Despite Edsger Dijkstra's infamous quote[0], it is a fact that most late Boomer/Gen X's first programming experience was probably with BASIC.

For some people, it ended at GOTO 10, but for others it was a springboard into 6502 machine language, and then degenerating into C or Pascal, and devolved from there. Everyone has to start somewhere and BASIC is fine by me.

[0] https://www.cs.scranton.edu/~mccloske/dijkstra_quotes.html

By @wduquette - 5 months
My first experience in programming was on DEC PDP-11 rebranded and sold as a kit by Heath as the H-11. My dad built it around 1976/77. It with a paper tape reader and punch, assembler and linker, and a BASIC interpreter.

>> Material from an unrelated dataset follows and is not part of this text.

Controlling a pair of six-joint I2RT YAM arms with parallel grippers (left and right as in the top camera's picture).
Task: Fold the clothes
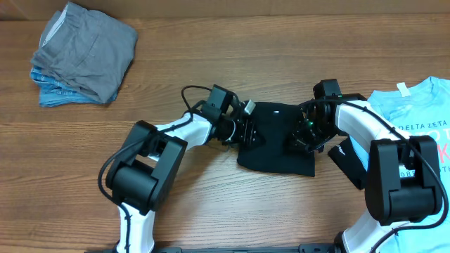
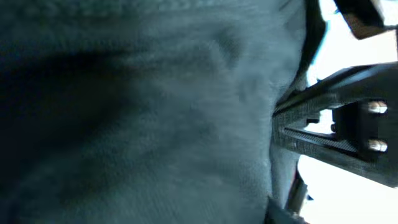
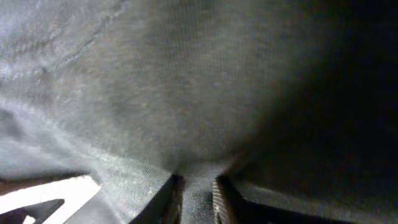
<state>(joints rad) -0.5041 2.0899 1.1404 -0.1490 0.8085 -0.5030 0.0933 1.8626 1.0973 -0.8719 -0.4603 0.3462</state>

Later we upgraded it with a dual 8" floppy drive unit (as big as a tower PC case is now) and the Heath-branded version of DEC's RT-11 O/S. We had Assembler, Fortran, Focal,... and BASIC.

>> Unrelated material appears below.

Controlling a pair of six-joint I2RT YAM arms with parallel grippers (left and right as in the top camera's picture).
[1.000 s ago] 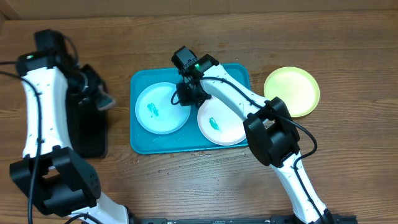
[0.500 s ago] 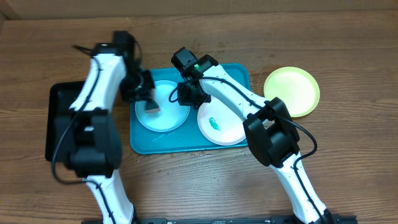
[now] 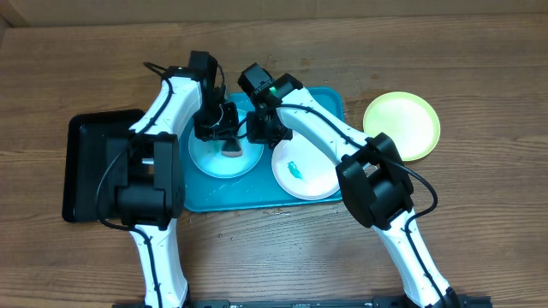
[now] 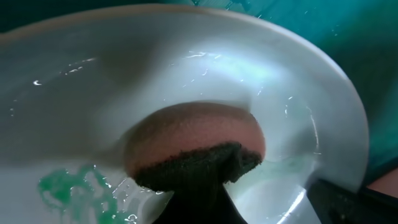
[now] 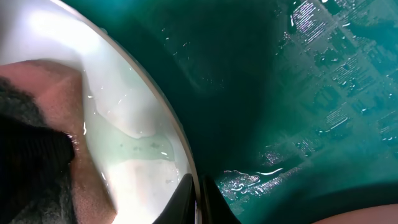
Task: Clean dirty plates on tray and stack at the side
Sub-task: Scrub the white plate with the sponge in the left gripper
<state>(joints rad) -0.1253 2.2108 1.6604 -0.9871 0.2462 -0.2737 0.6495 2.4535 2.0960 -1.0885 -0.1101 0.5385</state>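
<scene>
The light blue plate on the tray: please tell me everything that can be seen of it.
The light blue plate is round, smooth and glossy, and looks like plastic, with a shallow raised rim. It lies in the left half of the turquoise tray, beside the white plate. Its surface is wet and there is a green smear on it. The left hand presses a sponge onto its middle, and the right hand pinches its rim.

Three plates: a light blue plate (image 3: 210,161), a white plate (image 3: 312,178), a yellow-green plate (image 3: 402,124). Two trays: the turquoise tray (image 3: 330,99), a black tray (image 3: 90,167). One sponge (image 4: 193,146).
</scene>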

I learned to program by typing in games from Dave Ahl's original 101 BASIC Games, as published by DEC...which usually involved porting them from whatever dialect they were written in (there were several, all sold with different DEC systems) to the version we had. Younger folks shudder at the idea of spaghetti code; I've shuddered at the real thing.

I've used BASIC on the H-11, the Apple II, the CompuColor II, the Commodore Pet, the TRS-80, the DEC VAX, the Kaypro-4, the IBM PC, and some weird HP supermicro, the HP-98-mumble-mumble. In most cases I moved on to Pascal as soon as I could; but BASIC was the one that let me bootstrap myself into a career in software engineering.

By @dlachausse - 5 months
As a child QBasic was amazing. It came with fun example games (Nibbles and Gorillas), a friendly IDE, thorough online help, and batteries included to write just about anything you could want on a MS-DOS 5.0 PC. I spent so many hours tinkering with it.
By @deterministic - 5 months
I will argue that Python is the BASIC of today. Am I wrong? If yes why?